I am personally tired of going to Orlando, that probably just a personal preference since I have been attending since 1985. As an aside, if the meeting gets much larger it will have to move to convention sites since current hotels will not be able to fit the group into their ball rooms for lunch.

In terms of technical content, “fan out WLP” has moved into the forefront in terms of the number of papers addressing this topic, but there were still lots of papers addressing 2.5D, interposers, copper pillars, WLP and bumping, thinning, dicing and molding.

BESI – Thin Die Handling

The importance of high yield thin die handling is getting more and more crucial for advanced packaging options.
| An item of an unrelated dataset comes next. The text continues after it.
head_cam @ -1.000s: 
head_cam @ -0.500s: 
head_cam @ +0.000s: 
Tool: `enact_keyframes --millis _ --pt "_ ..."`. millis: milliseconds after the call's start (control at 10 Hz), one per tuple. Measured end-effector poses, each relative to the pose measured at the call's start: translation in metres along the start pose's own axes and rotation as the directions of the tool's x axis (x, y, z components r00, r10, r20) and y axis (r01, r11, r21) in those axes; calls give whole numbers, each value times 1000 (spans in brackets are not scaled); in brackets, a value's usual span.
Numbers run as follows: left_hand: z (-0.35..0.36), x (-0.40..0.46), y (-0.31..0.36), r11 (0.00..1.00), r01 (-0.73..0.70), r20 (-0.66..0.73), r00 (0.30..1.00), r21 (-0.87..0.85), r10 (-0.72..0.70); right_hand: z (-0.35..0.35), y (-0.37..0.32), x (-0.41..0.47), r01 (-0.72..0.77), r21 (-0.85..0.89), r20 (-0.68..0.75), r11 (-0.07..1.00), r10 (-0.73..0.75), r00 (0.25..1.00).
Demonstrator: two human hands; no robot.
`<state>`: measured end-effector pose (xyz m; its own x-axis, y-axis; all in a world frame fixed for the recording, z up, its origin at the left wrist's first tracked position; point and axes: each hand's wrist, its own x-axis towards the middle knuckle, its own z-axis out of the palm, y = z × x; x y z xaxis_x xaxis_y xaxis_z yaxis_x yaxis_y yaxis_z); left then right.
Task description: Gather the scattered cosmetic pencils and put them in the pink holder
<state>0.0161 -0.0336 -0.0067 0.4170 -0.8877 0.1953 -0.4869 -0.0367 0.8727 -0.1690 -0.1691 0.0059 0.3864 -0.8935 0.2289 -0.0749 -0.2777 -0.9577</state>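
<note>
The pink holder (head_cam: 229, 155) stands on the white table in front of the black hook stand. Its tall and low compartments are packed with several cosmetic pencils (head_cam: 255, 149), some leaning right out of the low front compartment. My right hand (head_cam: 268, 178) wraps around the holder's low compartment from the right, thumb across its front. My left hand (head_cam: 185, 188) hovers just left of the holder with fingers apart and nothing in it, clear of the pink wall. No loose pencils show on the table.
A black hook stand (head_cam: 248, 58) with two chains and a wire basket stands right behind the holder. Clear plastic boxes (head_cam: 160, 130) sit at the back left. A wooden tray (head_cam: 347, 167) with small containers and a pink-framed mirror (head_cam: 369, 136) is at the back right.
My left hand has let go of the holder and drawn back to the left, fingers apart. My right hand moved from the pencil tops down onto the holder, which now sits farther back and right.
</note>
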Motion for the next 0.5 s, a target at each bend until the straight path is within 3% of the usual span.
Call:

This applies for stacking with wire bonds/die attach film (DAF), and also for TSV ). Besi Switzerland and IMEC addressed this issue in their paper “Key Properties for Successful Ultra Thin Die Pickup”.

Die stress levels during peeling can still be significantly high, and can lead to die cracking or pickup failure. Avoiding high stress levels involves an understanding of the dynamic interaction of die, wafer tape and the die ejection system. From die bonding point-of-view, four key properties are most important for a successful pickup of thin dies, as shown below : bending stress during pickup, die strength, edge peel force and bulk peel force.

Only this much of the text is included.